The vast majority of us have managed to give up smoking so that's one we can tick off the list.

My vaping resolutions for the new year are (in no particular order) :


Not giving in to FOMO (I have been pretty good at this recently but must stay strong.
Ignore hype. I have learned to wait a few months before buying but I am still sometimes tempted.
Stop dressing up as a lady and hanging around at the harbour. Oh wait, that's not for the vaping list. Note to self. Must remember to delete this.
Try to convert as many smokers as possible.
Keep up on the literature regarding vaping health issues (see above)
Give RTAs another chance. I have been using the Artery Hive Kit for the past few days and the 0.14 Ohm mesh coil delivers amazing flavour.
Continue contributing to Ecigssa 

What are your vaping resolutions for the new year ?

Reactions: Like 6 | Winner 7 | Funny 1


----------



## Rob Fisher

Good resolution @Puff the Magic Dragon! Mine are very similar.



Not giving in to FOMO (I had this under control but every now and again I end up buying something I know I'll never use but buy it anyway!)

Ignore hype. (This one is a hard one for me because I'm a serial hype creator.)

Try to convert as many smokers as possible. (Always... can't help myself)

Give Squonkling and RDA's another chance.

Reactions: Like 11 | Winner 2


----------



## jm10

I can never keep a resolution because i always make it unrealistic so this year for vaping i will say,

* stop buying every other piece of kit when i know it wont suit my style of vaping.

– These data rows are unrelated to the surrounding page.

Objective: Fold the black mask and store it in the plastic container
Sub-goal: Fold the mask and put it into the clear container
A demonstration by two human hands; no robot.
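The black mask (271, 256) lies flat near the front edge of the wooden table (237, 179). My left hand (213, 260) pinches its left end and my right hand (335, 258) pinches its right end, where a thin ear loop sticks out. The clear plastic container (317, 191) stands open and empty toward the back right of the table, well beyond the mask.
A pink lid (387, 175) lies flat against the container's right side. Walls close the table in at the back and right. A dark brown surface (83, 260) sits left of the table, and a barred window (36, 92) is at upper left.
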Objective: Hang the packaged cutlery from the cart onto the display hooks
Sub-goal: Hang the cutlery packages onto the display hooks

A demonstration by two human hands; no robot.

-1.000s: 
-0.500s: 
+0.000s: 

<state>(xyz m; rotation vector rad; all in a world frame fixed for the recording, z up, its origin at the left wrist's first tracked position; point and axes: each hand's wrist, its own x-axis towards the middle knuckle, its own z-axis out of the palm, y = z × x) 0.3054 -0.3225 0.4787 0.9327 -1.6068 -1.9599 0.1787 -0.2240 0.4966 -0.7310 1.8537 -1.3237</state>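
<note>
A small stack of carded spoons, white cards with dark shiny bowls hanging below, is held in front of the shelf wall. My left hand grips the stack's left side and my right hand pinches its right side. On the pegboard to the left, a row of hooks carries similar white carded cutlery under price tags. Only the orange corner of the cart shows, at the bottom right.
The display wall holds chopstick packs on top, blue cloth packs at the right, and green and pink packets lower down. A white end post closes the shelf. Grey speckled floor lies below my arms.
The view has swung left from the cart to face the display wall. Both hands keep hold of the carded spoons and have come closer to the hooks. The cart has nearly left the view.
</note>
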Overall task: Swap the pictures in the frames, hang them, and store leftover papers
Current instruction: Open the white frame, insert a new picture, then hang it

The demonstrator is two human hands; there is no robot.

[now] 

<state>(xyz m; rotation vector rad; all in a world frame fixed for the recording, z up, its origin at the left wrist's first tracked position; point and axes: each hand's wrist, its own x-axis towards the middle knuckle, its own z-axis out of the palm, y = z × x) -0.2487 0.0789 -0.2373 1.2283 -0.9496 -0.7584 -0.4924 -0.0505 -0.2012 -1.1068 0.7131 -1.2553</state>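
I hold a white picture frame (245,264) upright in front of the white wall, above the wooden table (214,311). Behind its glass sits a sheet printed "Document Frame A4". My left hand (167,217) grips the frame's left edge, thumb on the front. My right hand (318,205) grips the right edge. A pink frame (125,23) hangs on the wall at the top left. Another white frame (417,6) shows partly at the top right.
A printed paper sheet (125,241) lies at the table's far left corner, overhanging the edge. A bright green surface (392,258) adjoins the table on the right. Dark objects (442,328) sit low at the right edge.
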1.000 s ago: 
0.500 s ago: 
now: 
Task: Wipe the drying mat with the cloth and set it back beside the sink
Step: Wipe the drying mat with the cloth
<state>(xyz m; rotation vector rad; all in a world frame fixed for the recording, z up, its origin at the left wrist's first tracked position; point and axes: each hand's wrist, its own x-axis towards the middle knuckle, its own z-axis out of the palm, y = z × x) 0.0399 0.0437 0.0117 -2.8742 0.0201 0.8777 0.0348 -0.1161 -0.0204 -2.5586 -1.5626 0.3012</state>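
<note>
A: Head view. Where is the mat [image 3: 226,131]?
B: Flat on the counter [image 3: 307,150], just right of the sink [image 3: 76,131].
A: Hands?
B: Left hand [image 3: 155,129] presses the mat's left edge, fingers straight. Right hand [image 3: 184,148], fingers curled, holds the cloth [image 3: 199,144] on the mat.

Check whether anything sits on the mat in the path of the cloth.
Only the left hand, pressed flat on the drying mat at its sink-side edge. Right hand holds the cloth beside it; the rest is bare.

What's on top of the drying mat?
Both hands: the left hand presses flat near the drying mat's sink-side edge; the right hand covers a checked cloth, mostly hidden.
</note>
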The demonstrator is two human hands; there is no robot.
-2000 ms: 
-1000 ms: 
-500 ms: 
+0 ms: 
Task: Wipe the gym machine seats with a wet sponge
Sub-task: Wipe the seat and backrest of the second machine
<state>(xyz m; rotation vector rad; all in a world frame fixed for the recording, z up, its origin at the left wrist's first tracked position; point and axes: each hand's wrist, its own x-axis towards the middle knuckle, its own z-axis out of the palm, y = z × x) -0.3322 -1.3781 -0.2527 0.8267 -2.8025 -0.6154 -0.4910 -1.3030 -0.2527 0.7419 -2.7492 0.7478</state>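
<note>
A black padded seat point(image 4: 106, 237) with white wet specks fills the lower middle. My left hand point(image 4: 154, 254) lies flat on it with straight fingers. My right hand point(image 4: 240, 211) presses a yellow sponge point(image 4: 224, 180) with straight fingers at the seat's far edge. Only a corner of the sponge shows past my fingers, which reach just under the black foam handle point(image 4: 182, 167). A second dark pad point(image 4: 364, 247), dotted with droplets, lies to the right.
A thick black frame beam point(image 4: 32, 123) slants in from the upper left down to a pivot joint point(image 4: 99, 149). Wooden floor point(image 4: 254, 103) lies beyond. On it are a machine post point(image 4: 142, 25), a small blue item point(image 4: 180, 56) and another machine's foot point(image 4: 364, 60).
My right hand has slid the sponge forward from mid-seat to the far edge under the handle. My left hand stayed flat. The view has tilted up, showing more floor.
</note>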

Reactions: Like 6 | Winner 1 | Can relate 1


----------



## Alex

To win that mythical 30k vaping prize

Reactions: Like 1 | Agree 2 | Funny 6


----------



## Hooked

Puff the Magic Dragon said:


> It is the time of the year when many of us (myself excluded) make un/reasonable resolutions for the new year. I thought that it might be interesting to see what other vapers would like to do, or not do, in the new year regarding vaping.
> 
> The Cambridge English Dictionary defines new year's resolutions as :
> 
> "a promise that you make to yourself to start doing something good or stop doing something bad on the first day of the year: "Have you made any New Year's resolutions?" "Yes, I'm going to eat more healthily *and give up smoking*."
> 
> The vast majority of us have managed to give up smoking so that's one we can tick off the list.
> 
> My vaping resolutions for the new year are (in no particular order) :
> 
> 
> Not giving in to FOMO (I have been pretty good at this recently but must stay strong.
> Ignore hype. I have learned to wait a few months before buying but I am still sometimes tempted.
> Stop dressing up as a lady and hanging around at the harbour. Oh wait, that's not for the vaping list. Note to self. Must remember to delete this.
> Try to convert as many smokers as possible.
> Keep up on the literature regarding vaping health issues (see above)
> Give RTAs another chance. I have been using the Artery Hive Kit for the past few days and the 0.14 Ohm mesh coil delivers amazing flavour.
> Continue contributing to Ecigssa
> 
> What are your aping resolutions for the new year ?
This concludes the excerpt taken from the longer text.